Contents

Getting started

Return to the project that you used for the understanding interactions worksheet, which you named rminr-data. Open a new blank script and save it as anova3.R. Put all commands in that script, and save the script regularly.

This worksheet makes use of the preprocessed MCwordsCIsum data frame we made in the understanding interactions worksheet. Start by running the following commands to make sure you have this data frame in your environment.

Enter these commands into your R script and run them:

library(tidyverse)
library(BayesFactor)
words <- read_csv("wordnaming2.csv")
MCwords <- words %>% filter(medit != "relax")
MCwordsCI <- MCwords %>% filter(congru != "neutral")
MCwordsCIsum <-
    MCwordsCI %>% group_by(subj, medit, congru) %>% summarise(rt = mean(rt))

Introduction

In this worksheet, we’ll use the anovaBF command to analyse the data from an experiment with a factorial design. In the understanding interactions worksheet, we said that a factorial experiment design is one where there are at least two factors (e.g. training type, trial type) and we have data for all combinations of those factors (e.g. meditate-congruent, meditate-incongruent, control-congruent, control-incongruent). When you have a factorial design with two factors, there are three questions you can ask:

  1. Is there a main effect of the first factor (e.g. training type)?

  2. Is there a main effect of the second factor (e.g. trial type)?

  3. Is there an interaction between these two factors?

The command anovaBF allows us to answer all these three questions in one go.

Defining factors

Take a look at the data frame MCwordsCIsum. It gives the mean congruent reaction time, and mean incongruent reaction time, for each participant. As before, you have to tell R which of the columns of this data frame are factors. The columns medit and congru are factors - they are the two factors of the design. Recall that the participant ID is also a factor. So, you need to set three of the four columns of MCwordsCIsum as factors, as follows.

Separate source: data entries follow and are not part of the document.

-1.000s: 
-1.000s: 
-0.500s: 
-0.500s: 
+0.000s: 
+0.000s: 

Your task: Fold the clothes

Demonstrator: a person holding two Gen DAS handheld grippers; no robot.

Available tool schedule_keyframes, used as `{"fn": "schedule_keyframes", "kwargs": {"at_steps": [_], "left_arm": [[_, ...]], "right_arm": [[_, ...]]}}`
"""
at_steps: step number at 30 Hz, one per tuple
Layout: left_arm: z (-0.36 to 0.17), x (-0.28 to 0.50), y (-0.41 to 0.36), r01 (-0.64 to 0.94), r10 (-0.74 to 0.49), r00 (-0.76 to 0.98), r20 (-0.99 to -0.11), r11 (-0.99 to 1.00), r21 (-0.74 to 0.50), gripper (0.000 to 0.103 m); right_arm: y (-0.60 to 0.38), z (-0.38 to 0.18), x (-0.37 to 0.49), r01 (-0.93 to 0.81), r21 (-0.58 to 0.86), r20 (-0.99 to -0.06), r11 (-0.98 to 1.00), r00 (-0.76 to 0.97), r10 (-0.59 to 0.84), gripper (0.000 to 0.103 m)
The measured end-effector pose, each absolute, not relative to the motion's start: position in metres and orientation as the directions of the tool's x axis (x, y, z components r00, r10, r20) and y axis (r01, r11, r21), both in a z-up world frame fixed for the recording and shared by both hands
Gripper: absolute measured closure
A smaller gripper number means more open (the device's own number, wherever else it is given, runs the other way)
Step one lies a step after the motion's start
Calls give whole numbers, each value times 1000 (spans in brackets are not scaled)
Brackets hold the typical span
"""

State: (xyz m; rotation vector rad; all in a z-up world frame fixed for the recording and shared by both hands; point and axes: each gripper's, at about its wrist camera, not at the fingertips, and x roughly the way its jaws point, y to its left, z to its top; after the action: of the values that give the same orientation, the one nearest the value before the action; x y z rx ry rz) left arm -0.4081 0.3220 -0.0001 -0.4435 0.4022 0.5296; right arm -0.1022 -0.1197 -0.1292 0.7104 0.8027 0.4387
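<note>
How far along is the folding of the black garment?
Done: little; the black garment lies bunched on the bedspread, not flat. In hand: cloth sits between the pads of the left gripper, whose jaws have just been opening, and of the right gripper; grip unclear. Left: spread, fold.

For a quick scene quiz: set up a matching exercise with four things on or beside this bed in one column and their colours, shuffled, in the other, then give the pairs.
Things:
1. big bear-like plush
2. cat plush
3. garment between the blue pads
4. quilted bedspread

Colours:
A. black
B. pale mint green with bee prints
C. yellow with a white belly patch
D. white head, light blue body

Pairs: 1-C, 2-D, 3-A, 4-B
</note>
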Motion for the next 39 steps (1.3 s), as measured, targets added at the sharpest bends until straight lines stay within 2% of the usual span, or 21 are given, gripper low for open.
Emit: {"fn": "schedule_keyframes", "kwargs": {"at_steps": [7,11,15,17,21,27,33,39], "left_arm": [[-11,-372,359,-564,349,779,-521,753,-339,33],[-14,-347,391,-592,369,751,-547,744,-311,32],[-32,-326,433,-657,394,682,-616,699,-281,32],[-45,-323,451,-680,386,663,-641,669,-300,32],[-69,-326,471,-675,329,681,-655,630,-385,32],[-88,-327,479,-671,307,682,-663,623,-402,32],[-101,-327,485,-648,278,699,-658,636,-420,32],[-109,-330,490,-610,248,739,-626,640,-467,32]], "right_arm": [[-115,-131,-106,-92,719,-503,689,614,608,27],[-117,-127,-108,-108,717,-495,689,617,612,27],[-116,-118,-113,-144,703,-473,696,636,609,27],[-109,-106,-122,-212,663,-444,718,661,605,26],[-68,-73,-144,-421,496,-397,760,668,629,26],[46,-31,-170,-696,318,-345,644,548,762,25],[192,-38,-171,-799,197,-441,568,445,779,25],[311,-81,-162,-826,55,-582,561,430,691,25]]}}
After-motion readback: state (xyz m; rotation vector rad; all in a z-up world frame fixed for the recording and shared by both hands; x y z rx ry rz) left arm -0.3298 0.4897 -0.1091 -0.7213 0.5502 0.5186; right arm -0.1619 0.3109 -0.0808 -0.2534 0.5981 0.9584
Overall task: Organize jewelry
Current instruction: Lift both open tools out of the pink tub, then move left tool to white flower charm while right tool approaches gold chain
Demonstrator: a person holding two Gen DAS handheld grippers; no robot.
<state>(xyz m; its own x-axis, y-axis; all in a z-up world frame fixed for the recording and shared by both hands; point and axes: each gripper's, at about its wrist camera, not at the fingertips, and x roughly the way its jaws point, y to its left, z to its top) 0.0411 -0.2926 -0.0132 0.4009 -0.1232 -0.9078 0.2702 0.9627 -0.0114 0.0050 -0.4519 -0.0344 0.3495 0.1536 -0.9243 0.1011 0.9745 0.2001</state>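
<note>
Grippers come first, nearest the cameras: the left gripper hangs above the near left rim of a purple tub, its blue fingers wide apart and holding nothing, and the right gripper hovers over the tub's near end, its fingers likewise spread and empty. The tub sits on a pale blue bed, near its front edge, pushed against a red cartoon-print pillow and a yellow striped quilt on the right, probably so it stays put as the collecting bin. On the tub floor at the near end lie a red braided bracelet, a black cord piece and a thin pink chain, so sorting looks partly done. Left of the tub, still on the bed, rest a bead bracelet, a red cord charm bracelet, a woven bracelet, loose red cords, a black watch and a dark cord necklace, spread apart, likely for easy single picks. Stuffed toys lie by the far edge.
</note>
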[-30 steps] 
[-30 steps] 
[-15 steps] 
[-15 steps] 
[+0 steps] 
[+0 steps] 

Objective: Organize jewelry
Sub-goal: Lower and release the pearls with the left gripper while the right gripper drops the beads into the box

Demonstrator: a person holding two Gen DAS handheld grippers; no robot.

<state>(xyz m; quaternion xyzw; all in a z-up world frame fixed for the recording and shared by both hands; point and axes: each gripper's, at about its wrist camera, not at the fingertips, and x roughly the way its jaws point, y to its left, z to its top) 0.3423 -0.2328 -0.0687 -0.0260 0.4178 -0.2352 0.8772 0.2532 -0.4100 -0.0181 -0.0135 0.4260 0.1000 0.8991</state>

Enter these commands into your R script and run them:

MCwordsCIsum$subj <- factor(MCwordsCIsum$subj)
MCwordsCIsum$medit <- factor(MCwordsCIsum$medit)
MCwordsCIsum$congru <- factor(MCwordsCIsum$congru)

Bayesian factorial ANOVA

Once you have told R which columns are factors, you’re ready to answer these three questions:

  1. Is there a main effect of the first factor (e.g. training type)?

  2. Is there a main effect of the second factor (e.g. trial type)?

  3. Is there an interaction between these two factors?

This is a big calculation for R, so run the following commands, and then read the explanation while you’re waiting for the results. It could take up to a minute to get the answer.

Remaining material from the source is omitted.